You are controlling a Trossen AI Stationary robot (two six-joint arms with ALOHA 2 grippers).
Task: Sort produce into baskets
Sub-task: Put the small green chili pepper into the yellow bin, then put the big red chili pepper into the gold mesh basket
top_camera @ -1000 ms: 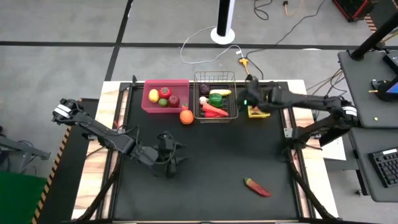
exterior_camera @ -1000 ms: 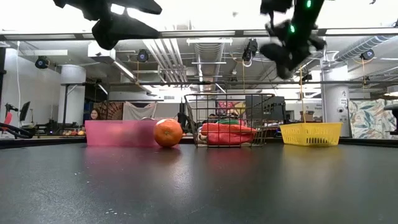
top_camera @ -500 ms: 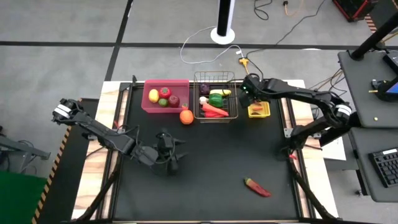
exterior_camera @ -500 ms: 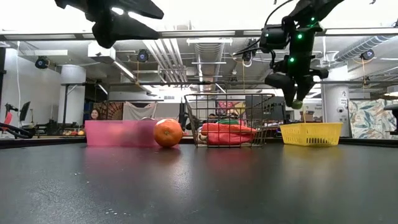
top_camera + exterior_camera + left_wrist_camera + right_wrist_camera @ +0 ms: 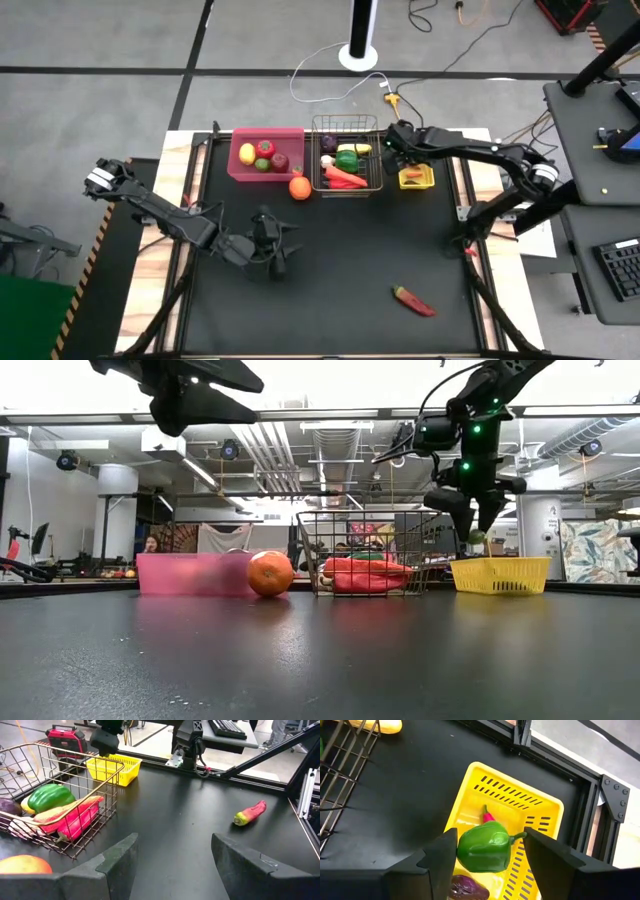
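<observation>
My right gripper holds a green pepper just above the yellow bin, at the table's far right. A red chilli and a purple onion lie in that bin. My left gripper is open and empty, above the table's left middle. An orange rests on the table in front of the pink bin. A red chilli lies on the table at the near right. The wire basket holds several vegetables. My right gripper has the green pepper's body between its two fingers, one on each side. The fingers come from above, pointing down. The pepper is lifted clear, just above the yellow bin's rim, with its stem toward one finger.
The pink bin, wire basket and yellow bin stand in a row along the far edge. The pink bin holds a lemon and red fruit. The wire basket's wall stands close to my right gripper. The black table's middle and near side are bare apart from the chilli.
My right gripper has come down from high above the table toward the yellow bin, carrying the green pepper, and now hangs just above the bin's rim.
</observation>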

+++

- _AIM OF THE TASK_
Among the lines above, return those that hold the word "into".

- _TASK OUTPUT_
Task: Sort produce into baskets
Sub-task: Put the small green chili pepper into the yellow bin, then put the big red chili pepper into the gold mesh basket

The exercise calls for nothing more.